[% setvar title Split Scalars and Objects/References into Two Types %]
Note: these documents may be out of date. Do not use as reference! |
To see what is currently happening visit http://www.perl6.org/
Split Scalars and Objects/References into Two Types
Maintainer: Nathan Wiger <nate@wiger.org> Date: 24 Aug 2000 Last Modified: 25 Aug 2000 Mailing List: perl6-language@perl.org Number: 147 Version: 2 Status: Retracted
Sometimes, you start down a train of thought, and you wind up with something that you think is a beautiful idea.
But later on it turns out that, in reality, it sucks. Bad. REALLY Bad.
This is one of those ideas. There's so many problems with it I don't know where to begin. It has some interesting features, but not enough to destroy Perl for.
Anyways, there's much better solutions to the issues. Check out the discussions on -objects about RFCs 159 and 161 in particular.
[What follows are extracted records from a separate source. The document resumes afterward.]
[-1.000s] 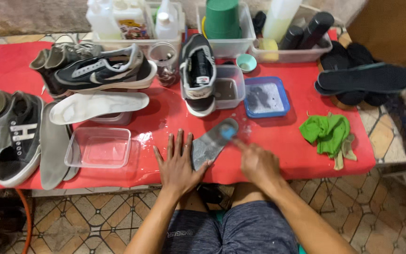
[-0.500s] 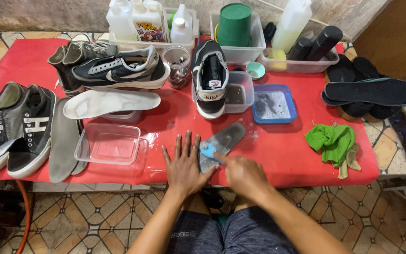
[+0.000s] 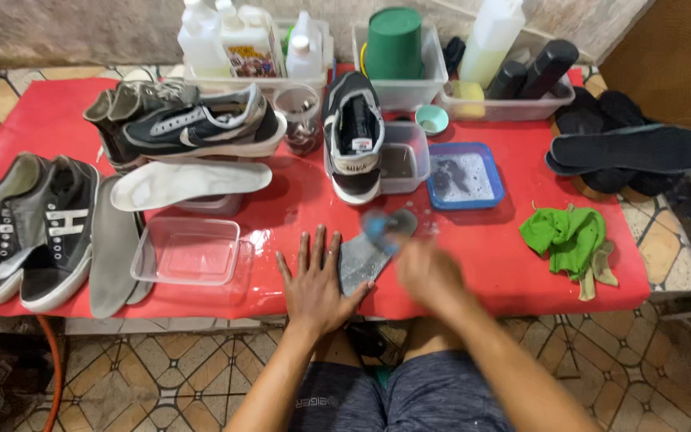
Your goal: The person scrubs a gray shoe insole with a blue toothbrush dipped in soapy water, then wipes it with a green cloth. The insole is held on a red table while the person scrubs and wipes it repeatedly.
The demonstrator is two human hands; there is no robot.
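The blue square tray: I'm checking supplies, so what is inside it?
The blue square tray holds pale, foamy liquid with a dark lump at its left side. What the lump is and the tray's floor under the foam cannot be made out.

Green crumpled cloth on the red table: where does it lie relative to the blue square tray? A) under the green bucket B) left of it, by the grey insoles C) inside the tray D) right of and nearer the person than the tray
D: the green crumpled cloth lies on the red table, right of the blue square tray and nearer the person.
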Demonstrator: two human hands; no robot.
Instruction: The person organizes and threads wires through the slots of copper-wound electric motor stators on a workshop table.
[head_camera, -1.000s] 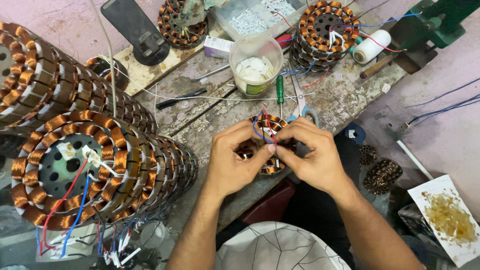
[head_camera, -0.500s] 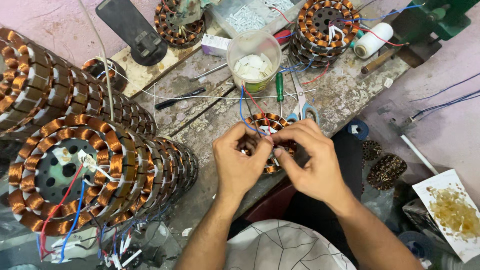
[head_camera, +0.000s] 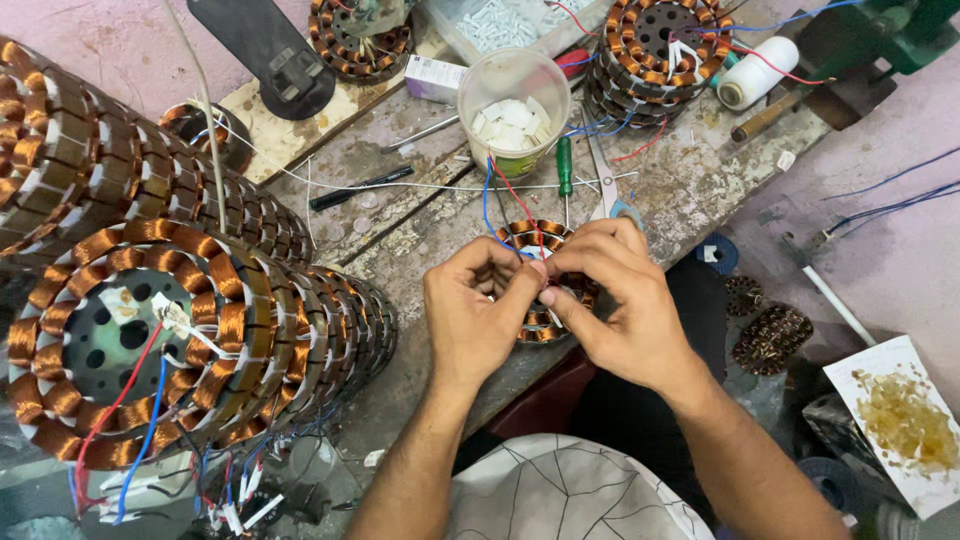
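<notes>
Both hands (head_camera: 560, 310) stay pinched on the small stator's (head_camera: 540, 285) wires, unmoved.

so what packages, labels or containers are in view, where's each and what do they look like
small box: bench top centre, rectangular, white and purple
plastic cup: right of the box, round, clear, green band, holds white pieces
clear tray: top edge, holds white pieces
white card: lower right, yellow-brown residue

Two hands at work, left hand (head_camera: 478, 315) and right hand (head_camera: 620, 300), on one small stator (head_camera: 540, 240); one plastic cup (head_camera: 513, 105), one green screwdriver (head_camera: 565, 168), one white spool (head_camera: 758, 72), one pair of scissors (head_camera: 605, 185)
</notes>
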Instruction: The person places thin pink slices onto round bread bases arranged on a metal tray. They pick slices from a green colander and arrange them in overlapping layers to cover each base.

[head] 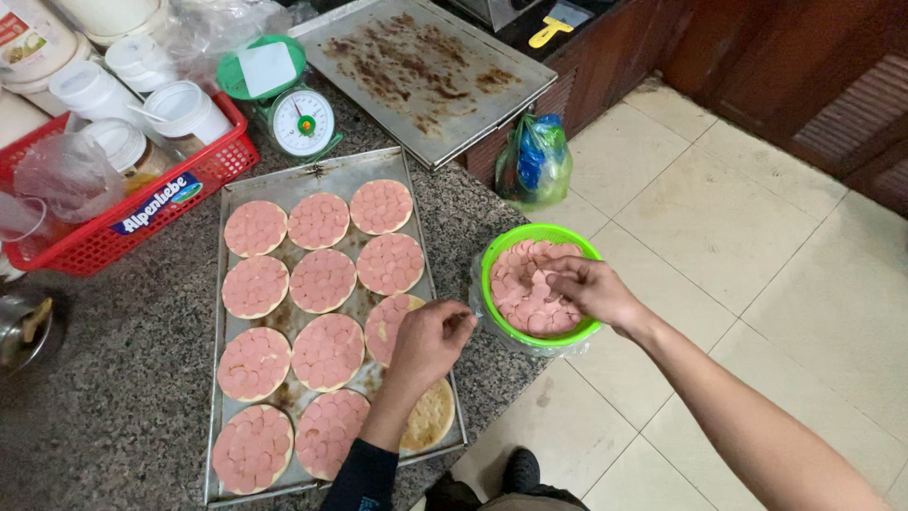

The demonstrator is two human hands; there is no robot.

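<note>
Pink sausage slices [526, 289] lie flat; right hand [586, 290] fingers pinch them, left hand [430, 341] fingers together.

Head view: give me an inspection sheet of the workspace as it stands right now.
Surface: speckled granite counter, crowded at the back.
Job's things: baking tray of round bases topped with pink sausage slices; one base bare; green bowl of slices at the counter edge.
Clutter: red basket of white-lidded jars, green kitchen scale, stained empty tray, metal bowl.
Grippers: left hand over a partly topped base; right hand in the bowl.
Cables: nothing seen.
Surroundings: tiled floor, tied plastic bag, wooden cabinets.
</note>
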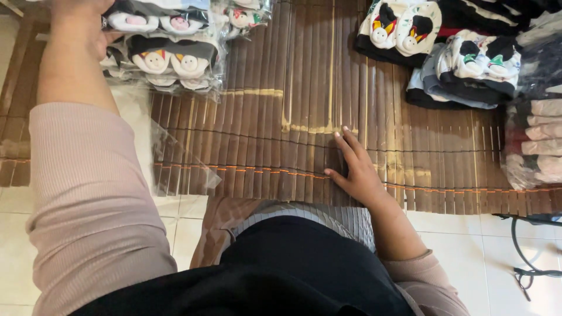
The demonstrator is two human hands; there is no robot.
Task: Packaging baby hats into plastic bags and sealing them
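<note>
Item one: the left hand, at the upper left of the frame, is reaching up to a stack of clear-wrapped sock packs; it is touching the left edge of the stack, but the frame is cutting the fingers off, so whether it is gripping or merely resting cannot be told. The packs are showing black-and-white socks with small round animal faces (pink and orange details).

Item two: the right hand, at centre frame, is lying flat and open, fingers spread, palm down on the brown slatted bamboo mat; it is holding nothing.

Item three: an empty clear plastic bag is lying on the mat's left edge, at lower left of centre, well apart from both hands.

Item four: loose sock bundles, unwrapped, are sitting in piles at the upper right.

Item five: further wrapped goods, pale pink and dark, are stacking at the right edge.

Item six: a white tiled floor is showing below the mat, with a black cable trailing at lower right.
</note>
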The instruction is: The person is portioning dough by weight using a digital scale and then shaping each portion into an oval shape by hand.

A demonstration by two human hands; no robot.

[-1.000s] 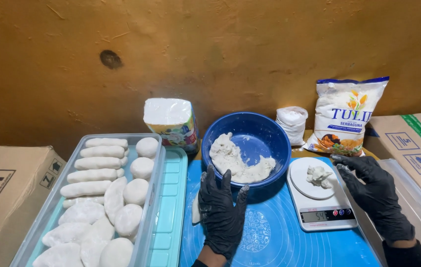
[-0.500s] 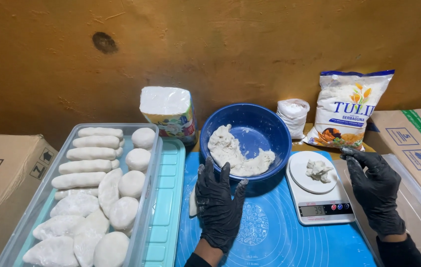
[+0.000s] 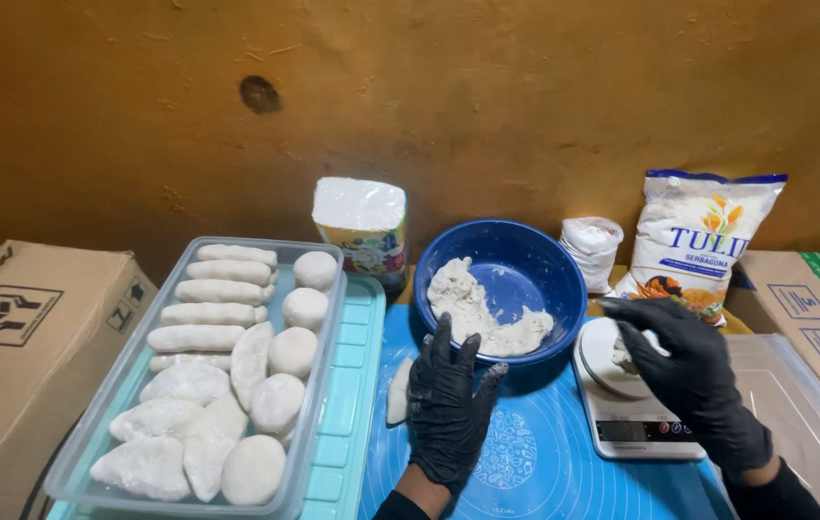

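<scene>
One head-worn camera looks steeply down and forward, close over the blue mat, facing the wall.

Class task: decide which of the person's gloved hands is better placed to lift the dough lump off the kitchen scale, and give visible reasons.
Right. The right hand is already over the scale, fingers at the dough lump. The left hand rests flat on the blue mat, farther away.

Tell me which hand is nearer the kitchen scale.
Right. The right hand reaches over the kitchen scale, at the dough on it; the left hand rests on the blue mat beside it.
</scene>
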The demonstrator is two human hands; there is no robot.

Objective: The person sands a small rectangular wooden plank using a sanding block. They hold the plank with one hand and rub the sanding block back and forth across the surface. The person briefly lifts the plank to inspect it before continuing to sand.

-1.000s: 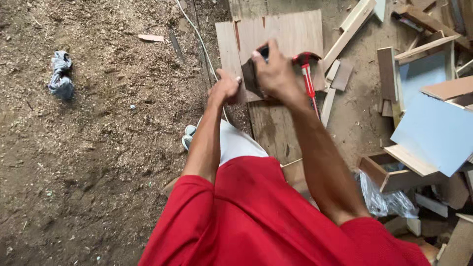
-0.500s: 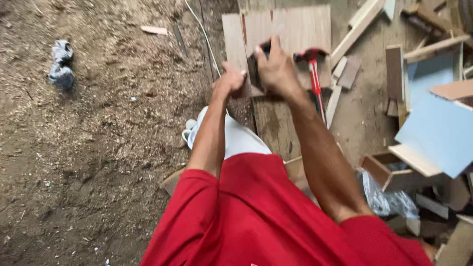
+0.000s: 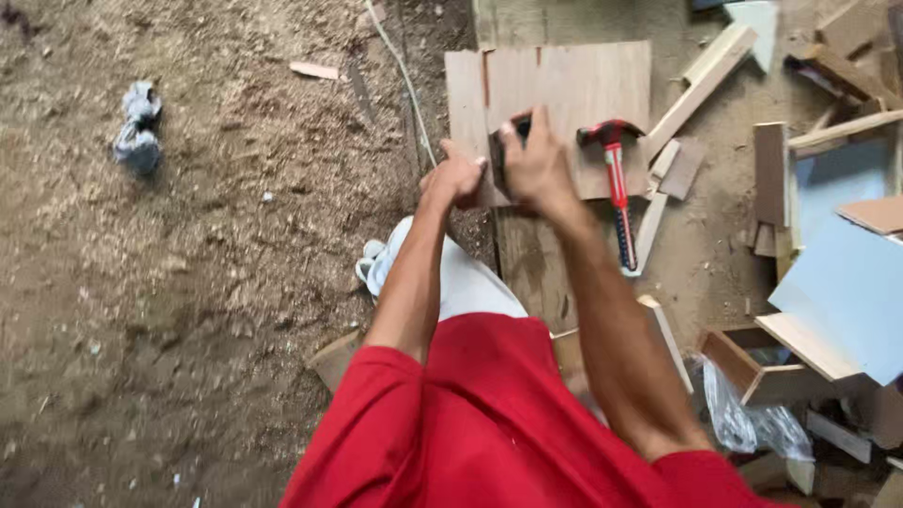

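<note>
The right hand has its fingers clamped on a small dark block pressed against the flat pale plywood panel lying on the sawdust-covered floor. The left hand is closed on the panel's near edge, steadying it. Judged step: rubbing the panel surface; continued work calls for even pressure. A red-handled claw hammer lies at the panel's right edge. 1 clear plastic bag lies near scrap wood; no labels are legible.

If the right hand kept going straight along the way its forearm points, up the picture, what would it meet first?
The right hand already grips a small dark block over the plywood panel. Going straight on, it would most likely pass along that panel's bare surface; the red-handled hammer lies off to its right, probably outside that line.
</note>
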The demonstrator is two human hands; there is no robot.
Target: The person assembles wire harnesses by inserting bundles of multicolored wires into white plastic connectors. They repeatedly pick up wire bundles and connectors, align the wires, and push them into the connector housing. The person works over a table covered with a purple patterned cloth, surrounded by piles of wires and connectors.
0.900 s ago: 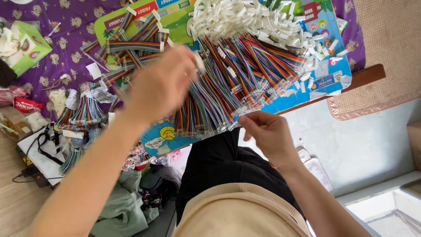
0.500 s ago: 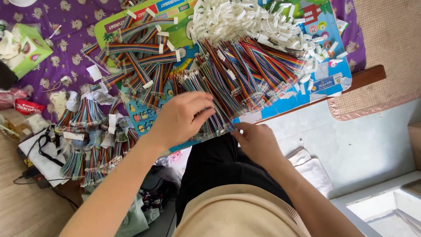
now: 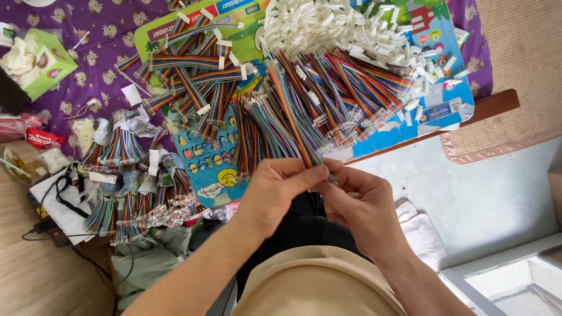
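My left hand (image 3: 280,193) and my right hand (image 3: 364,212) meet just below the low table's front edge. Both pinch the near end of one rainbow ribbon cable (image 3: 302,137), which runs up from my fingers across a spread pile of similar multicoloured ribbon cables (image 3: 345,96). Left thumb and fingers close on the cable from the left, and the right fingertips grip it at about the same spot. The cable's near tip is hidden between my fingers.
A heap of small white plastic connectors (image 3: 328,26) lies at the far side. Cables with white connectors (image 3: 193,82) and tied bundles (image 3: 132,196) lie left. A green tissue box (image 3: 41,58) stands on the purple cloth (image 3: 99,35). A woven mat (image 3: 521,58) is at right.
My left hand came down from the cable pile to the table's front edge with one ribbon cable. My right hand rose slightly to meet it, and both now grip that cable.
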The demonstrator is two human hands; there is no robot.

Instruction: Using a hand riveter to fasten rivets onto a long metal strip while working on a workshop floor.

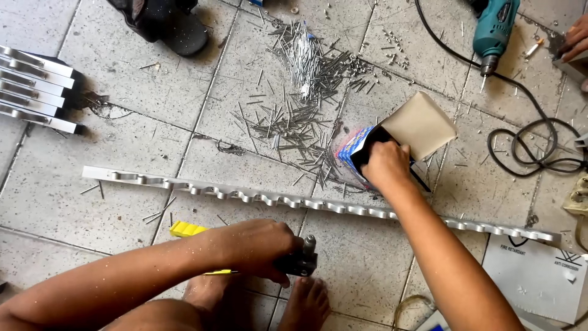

Feel free to read this RFC if you want to become violently ill.
Many RFC's have been proposed dealing with Perl's current prefixing system. Many have criticized it, even suggesting to drop prefixes altogether, but the vast majority of these criticisms center around one thing: Not being able to tell the difference between "true" scalars and references/objects.
The answer to this has frequently been that the $scalar type defines not a quality, but a quantity: one. While true in one sense, Perl does have both @arrays and %hashes, notations which do the opposite: define a quality. While they are both composed of multiple things, those things are fundamentally different, and hence the need for two notations.
References and true scalars ("scalars" henceforth) are also fundamentally different things. Therefore, this RFC proposes that they be split into two separate types in Perl 6: $scalars and *references.
Please take the time to read this. It is a thorough document that explores both the pros AND cons of this approach.
Please note that the * is used as the reference prefix in this document. Nonetheless, this proposal has NOTHING to do with typeglobs, and using the * prefix would require typeglobs to disappear. The prefix is debatable, let's focus on the idea.
Everyone on this list should be familiar with the problem. You can't tell scalars and references apart by looking at them. They are completely ambiguous. Consider:
$stuff{key} # hash value $stuff[0] # array value $stuff # scalar or reference? %stuff # hash @stuff # array $stuff # scalar or reference?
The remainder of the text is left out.